This an entry to Hilaire'sGAFFC#2: The Casting of an Irrevocable Spell. The prompt is to portray Hotaru Imai as a most original sorceress/witch who has casts spells/creates potions/does whatever is said in the literary/mythological contexts.


Love Magic
HGAFFC#2. Imai Hotaru is Cupid. She helps those romantically challenged people. People like Hyuuga Natsume and Sakura Mikan. Oh, and did I mention Ruka doesn't approve of her job? RukaHotaru, oneshot.


Imai Hotaru had a job.

It was a very strange job for someone like her, but she took her job very seriously.

She was Cupid.

Yes, angel wings and all. She was quite a strange Cupid, emotionless and cold. She also did not use the bow and arrows her predecessors often used. Oh, no, she enjoyed using more sinister means, more witchlike methods, like potions and cauldrons and things like that.

On this particular day, she happened to be stirring up a batch of Baka Potion (to be used on those annoying idiots, you see – just lob a bottle at them and it's like they've been shot by a bullet) when she got a call on her Crystal Ball.

"Imai-chan~!" called a strangely annoying voice.

"What?" Hotaru asked bluntly, going over to the Crystal Ball to peer at the caller. Ah. So it was Narumi, her boss. She figured as much.

"You have a case!" sang Narumi, grinning as he showed her a picture of two teenagers, one a bubbly brunette girl with two long ponytails and a surly boy with black hair and red eyes. "Sakura Mikan and Hyuuga Natsume. They have...trouble communicating. Check it out."

The screen faded into a video clip. Natsume was reading manga, and Mikan approached him carefully. "Um," squeaked Mikan. Natsume turned his attention to her. Mikan blushed profusely and ran off, stammering some sort of high-pitched apology. "...Hn." And Natsume went back to his manga.

Narumi's face reappeared on screen. "So you'll take the case?" he asked hopefully. Hotaru nodded once. "Of course, it's my job."

Narumi grinned. "Great! Oh, but watch out! Nogi-kun has a day off today; he might try to stop you. Good luck!"

Hotaru watched as Narumi's image faded with a slightly annoyed look on her face. That Nogi Ruka was way too annoying.

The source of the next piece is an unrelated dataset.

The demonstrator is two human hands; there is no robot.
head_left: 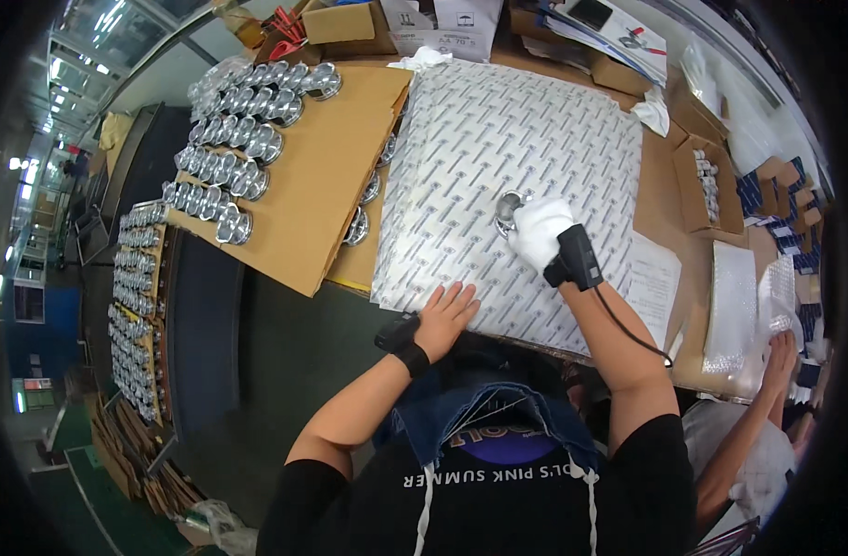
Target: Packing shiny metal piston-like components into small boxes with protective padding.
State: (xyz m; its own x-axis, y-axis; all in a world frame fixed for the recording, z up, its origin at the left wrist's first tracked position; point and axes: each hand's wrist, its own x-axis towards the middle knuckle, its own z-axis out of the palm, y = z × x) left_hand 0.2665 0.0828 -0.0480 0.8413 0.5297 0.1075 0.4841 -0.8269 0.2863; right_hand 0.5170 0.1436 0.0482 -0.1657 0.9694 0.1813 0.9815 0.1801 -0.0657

See, Hotaru and Ruka were very different individuals. Hotaru believed in attraction, not true love. She believed that attraction was temporary. She believed that you had to keep trying before you met the one you were attracted to the most, and then you married that person and lived not happily ever after, but pretty happy, even if there were rough times.

When she could, she used swift, efficient methods that ensured the couple managed to confess and go on one date. Forever took much longer and a lot more detailed planning. She figured if you were smart then you could keep the relationship going. If you had to rely on magic to stay with your partner, it wouldn't be love. Or at least that was her explanation to Narumi, her boss. Frankly, her true reason was because she would be backlogged with cases if she went for Forever Love.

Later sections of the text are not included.